At Deeper Insights, we combine a set of pretrained and proprietary language models to analyse the data in near real-time. This gives us an unbiased view of the data compared to an analyst or market researcher performing the same task, and within a fraction of the time and cost.

Choice of models:

  • Consumer Sentiment Model
    Identifies the comment level sentiment related to the brand or product
  • Named Entity Recognition Model
    Recognizes the specific product name or brand name for which the sentiment is related
  • Feature Recognition Model
    Recognizes the specific features or aspects of a product
  • Consumer Feedback Model
    Looks at the explainability of the negative or positive sentiment in relation to a feature, product or brand

3. Visualize

At this stage the smart insights are passed through to our data visualisation dashboard to present the facts.

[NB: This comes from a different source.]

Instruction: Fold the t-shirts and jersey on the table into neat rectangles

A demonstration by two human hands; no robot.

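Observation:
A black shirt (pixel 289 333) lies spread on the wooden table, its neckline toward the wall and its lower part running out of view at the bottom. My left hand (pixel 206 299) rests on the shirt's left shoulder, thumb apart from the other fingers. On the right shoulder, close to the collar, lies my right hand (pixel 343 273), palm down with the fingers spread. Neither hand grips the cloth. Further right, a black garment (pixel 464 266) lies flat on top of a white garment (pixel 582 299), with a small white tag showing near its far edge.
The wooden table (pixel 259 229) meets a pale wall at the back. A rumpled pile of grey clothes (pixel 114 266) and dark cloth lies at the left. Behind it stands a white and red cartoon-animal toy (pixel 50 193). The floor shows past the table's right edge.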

Firstly, by looking at the category as a whole, it's clear that McCulloch are the industry leaders from an overall consumer sentiment perspective. This is accumulated sentiment across all product features from the review data collected.

However, when drilling down into the specific features of each product to identify the single most loved feature, you can see that Husqvarna comes out the winner for Lawn Care. The Consumer Feedback model has also identified the reasons for that, being the “care route” and “care blogs”. Useful insights to feed through to product and marketing teams at McCulloch about their competitor. 


Secondly, we look at the force-directed node graph for common features shared by two or more brands. This way locating potential whitespace. The models have picked out the Guide Wire as a shared feature from both McCulloch and Flymo, and in this case, it has been positively reviewed for both. 


This is just a snapshot in time and therefore would expect that many more insights are gleaned over further weeks and months of analysis. Since the Skim Engine™ never sleeps, we can provide on-demand market research and insights for product managers or digital marketer as and when they need it, leading to bolder business decisions.